PROVIDED MATERIAL:

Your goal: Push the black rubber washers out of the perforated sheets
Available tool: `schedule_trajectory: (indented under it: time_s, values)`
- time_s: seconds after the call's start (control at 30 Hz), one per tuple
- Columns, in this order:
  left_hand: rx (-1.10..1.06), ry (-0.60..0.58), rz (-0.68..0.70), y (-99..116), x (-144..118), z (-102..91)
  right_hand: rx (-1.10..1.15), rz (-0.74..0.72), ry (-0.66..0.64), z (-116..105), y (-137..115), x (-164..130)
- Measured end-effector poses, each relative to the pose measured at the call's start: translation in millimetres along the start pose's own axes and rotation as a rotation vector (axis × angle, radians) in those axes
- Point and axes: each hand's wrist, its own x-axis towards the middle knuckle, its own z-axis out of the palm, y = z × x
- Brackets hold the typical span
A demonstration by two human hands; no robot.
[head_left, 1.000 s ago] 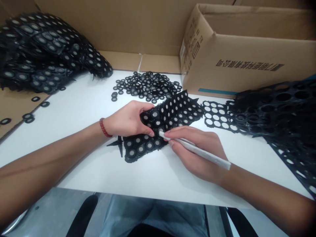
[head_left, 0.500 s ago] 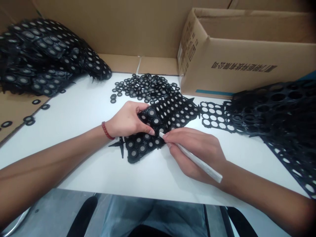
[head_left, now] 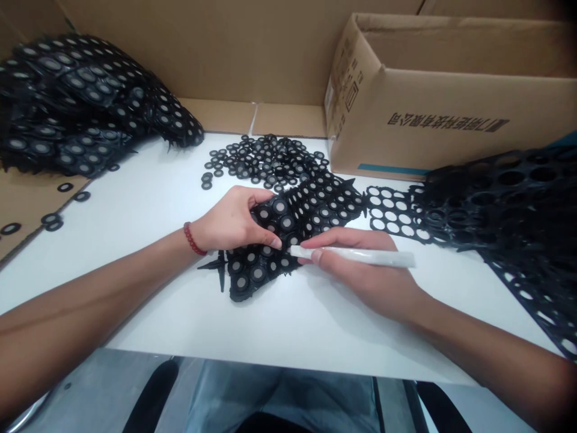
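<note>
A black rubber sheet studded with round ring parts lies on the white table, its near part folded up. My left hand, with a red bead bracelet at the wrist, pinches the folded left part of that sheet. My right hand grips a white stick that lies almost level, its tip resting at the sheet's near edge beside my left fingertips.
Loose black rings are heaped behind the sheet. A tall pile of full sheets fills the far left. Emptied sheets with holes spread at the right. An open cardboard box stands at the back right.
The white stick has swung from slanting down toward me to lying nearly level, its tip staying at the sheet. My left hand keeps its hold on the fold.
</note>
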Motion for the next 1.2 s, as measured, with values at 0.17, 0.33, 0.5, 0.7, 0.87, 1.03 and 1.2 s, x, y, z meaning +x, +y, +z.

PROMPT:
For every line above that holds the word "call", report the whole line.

WORKED SOLUTION:
- time_s: seconds after the call's start (control at 30 Hz), one per tuple
- Measured end-effector poses, each relative to the pose measured at the call's start: translation in millimetres along the start pose's own axes and rotation as a rotation vector (axis × angle, radians) in those axes

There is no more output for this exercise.